Your instructions
All that should come back is the lines of the data below from the one containing "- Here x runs" to the one containing "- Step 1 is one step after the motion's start", inclusive, exactly as they stand.
===============
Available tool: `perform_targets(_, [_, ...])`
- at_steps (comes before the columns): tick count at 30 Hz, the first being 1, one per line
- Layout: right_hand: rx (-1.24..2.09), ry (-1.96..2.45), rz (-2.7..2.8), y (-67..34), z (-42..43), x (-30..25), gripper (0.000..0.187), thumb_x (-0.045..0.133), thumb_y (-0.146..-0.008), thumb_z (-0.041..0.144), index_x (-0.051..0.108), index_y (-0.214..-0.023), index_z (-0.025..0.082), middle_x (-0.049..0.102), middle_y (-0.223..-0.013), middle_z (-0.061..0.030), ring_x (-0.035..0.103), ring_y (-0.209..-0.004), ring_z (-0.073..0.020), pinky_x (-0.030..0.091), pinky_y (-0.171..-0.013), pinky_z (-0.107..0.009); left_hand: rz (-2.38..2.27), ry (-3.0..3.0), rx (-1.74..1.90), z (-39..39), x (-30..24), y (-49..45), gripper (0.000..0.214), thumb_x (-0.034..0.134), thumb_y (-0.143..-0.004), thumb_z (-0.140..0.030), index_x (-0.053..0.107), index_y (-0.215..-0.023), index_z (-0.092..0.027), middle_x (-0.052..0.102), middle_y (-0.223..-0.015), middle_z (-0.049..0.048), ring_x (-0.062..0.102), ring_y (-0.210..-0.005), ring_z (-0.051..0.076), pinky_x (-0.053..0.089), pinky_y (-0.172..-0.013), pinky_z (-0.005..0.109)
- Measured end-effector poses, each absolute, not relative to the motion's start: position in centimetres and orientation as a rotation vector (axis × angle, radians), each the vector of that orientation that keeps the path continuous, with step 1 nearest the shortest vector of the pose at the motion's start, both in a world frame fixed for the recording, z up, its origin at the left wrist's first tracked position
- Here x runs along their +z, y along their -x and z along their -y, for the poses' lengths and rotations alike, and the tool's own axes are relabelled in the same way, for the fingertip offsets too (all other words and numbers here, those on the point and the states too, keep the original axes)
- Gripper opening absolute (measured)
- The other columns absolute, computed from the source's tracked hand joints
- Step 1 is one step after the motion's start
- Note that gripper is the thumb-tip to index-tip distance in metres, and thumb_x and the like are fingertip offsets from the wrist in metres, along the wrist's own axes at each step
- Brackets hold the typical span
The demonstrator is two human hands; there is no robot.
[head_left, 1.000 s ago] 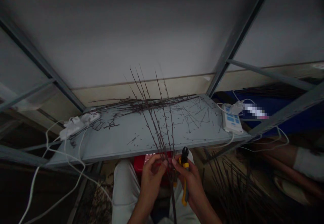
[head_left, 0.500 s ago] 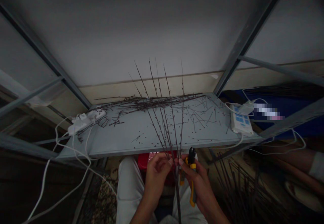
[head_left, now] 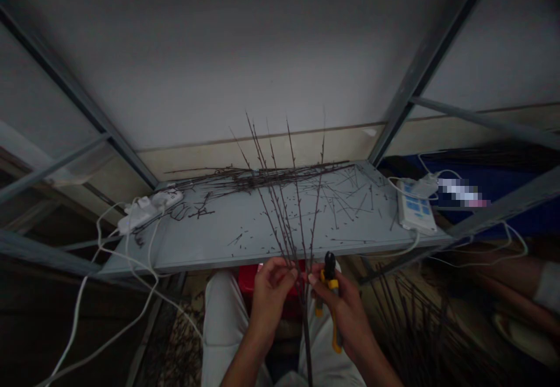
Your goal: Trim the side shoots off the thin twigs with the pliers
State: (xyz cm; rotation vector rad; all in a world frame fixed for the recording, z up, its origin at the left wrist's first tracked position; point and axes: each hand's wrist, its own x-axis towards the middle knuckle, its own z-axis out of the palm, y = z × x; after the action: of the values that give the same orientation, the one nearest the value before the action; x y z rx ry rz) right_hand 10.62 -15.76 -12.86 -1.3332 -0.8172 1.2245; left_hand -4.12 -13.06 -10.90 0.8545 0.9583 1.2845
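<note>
Slender dark-brown branching twigs point(head_left: 308, 349) were pinched in the left hand point(head_left: 271, 294) and the right hand point(head_left: 345, 301), where yellow-and-black metal cutting pliers point(head_left: 333, 285) were also held.

Below the left hand point(head_left: 273, 288) the stem point(head_left: 306, 323) passed from my view; the right hand point(head_left: 345, 296) covered part of the cutters point(head_left: 329, 266). A red object point(head_left: 247, 277) behind both was partly hidden; a patch point(head_left: 459, 191) far to their right, blurred.
</note>
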Motion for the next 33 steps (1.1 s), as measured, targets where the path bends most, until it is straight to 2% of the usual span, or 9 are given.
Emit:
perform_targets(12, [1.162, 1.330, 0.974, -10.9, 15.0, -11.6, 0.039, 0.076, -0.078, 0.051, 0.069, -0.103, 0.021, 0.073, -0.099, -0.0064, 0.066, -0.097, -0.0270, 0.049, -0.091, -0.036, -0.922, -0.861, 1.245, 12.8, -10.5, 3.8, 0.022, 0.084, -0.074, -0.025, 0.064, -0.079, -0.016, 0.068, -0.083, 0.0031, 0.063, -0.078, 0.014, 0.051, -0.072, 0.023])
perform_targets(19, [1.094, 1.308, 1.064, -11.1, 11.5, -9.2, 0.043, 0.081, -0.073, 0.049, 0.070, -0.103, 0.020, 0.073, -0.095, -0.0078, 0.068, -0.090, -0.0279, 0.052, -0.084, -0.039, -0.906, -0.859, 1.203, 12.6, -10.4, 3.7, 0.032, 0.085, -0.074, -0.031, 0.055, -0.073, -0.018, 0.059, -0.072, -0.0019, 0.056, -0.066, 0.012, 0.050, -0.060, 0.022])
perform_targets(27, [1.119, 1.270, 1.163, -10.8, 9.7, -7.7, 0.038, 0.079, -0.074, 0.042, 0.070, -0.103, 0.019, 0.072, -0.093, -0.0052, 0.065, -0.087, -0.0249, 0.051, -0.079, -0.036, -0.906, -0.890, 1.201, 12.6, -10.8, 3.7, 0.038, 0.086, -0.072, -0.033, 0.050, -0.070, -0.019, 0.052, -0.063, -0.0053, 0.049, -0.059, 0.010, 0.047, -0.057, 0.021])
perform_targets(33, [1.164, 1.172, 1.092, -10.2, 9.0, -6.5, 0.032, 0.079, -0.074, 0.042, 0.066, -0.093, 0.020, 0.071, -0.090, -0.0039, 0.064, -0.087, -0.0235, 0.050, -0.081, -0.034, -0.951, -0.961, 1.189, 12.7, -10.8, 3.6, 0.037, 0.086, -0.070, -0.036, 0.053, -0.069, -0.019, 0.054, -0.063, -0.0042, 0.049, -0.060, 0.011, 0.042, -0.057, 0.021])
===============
Answer area
- Here x runs along their +z, y along their -x and z along their -y, for the poses' lengths and rotations alike, and the tool's own axes are relabelled in the same way, for the fingertip offsets too (all other words and numbers here, those on the point and the states too, keep the original axes)
- Gripper opening absolute (measured)
- The other columns absolute, computed from the source's tracked hand joints
- Step 1 is one step after the motion's start

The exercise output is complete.